* [Exercise brief] The data below is to be written out exactly, with no pictures.

Top of Given information

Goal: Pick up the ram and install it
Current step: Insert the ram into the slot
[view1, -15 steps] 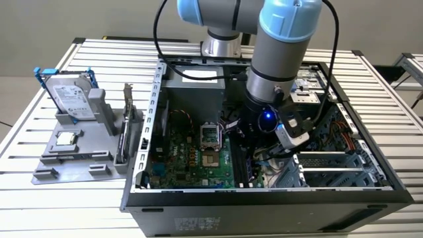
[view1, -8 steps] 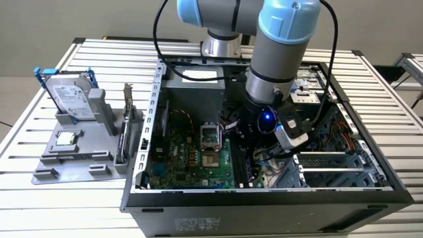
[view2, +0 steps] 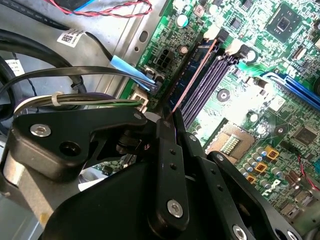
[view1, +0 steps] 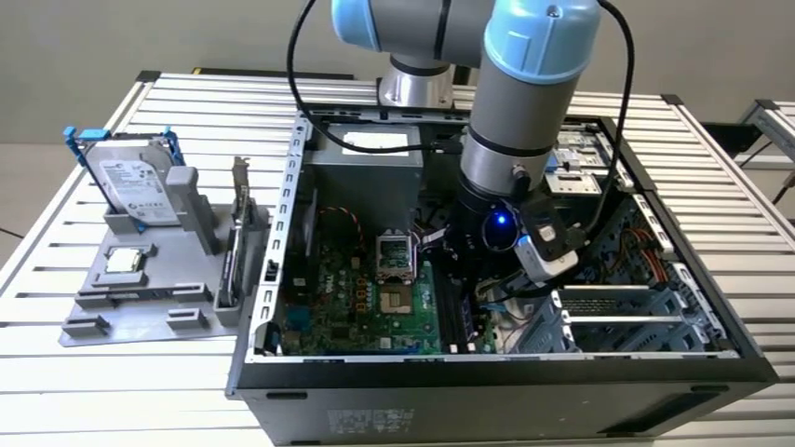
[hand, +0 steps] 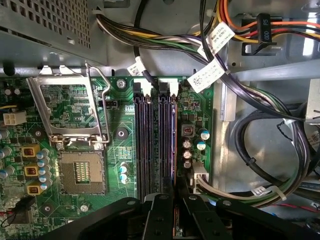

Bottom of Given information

* [Solution to the problem]
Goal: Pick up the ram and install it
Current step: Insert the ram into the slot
[view1, -15 steps] 
[view1, -8 steps] 
[view2, +0 steps] 
[view1, +0 steps] 
[hand, +0 steps] 

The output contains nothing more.